Exercise instructions | The full listing, exactly as written and with no images, is the expected output.

Supplied information |
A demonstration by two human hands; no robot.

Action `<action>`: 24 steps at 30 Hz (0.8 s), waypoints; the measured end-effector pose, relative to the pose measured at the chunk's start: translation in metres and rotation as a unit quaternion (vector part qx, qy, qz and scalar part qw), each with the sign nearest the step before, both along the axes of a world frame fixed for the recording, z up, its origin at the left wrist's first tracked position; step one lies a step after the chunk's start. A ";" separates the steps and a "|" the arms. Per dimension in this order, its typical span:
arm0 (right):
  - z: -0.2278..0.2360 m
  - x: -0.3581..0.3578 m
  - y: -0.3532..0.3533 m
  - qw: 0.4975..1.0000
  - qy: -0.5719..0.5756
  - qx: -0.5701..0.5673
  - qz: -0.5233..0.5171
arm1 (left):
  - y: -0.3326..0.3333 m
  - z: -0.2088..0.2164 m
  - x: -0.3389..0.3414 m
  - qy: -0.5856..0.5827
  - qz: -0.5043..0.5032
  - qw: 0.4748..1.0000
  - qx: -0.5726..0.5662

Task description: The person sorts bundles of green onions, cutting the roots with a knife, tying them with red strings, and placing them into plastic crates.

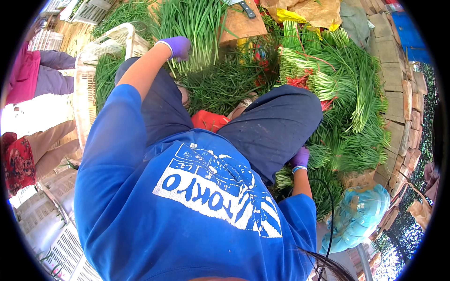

Final answer |
A demonstration by two human hands; no robot.

Action `<action>`: 24 steps at 30 Hz (0.8 s), waypoints; the measured end-effector pose, relative to the pose measured at the chunk's start: translation in metres and rotation as a unit quaternion (vector part qx, qy, qz and scalar part qw), each with the sign nearest the step before, both along the axes of a world frame fixed for the recording, z up, its origin at the left wrist's first tracked position; step one lies a step after the chunk's start. A ";" separates the steps and a "|" the arms. Per dimension in this order, its typical span:
arm0 (right):
  - z: -0.2278..0.2360 m
  - x: -0.3581..0.3578 m
  - y: -0.3532..0.3533 m
  - qw: 0.4975..1.0000
  - qy: -0.5719..0.5756
  - qx: -0.5701..0.5673
  - qz: -0.5233..0.5171
arm1 (left):
  - y: -0.3326..0.3333 m
  - z: -0.2088..0.2164 m
  - x: -0.3389..0.3414 m
  - qy: -0.5856..0.5827
  - qz: -0.5043..0.5032
  - qw: 0.4748..1.0000
  - qx: -0.5726..0.5662

Task description: The person sorts bundles of green onions, cutting the roots with a knife, tying them with red strings, and placing them into plastic crates.

No more output remains.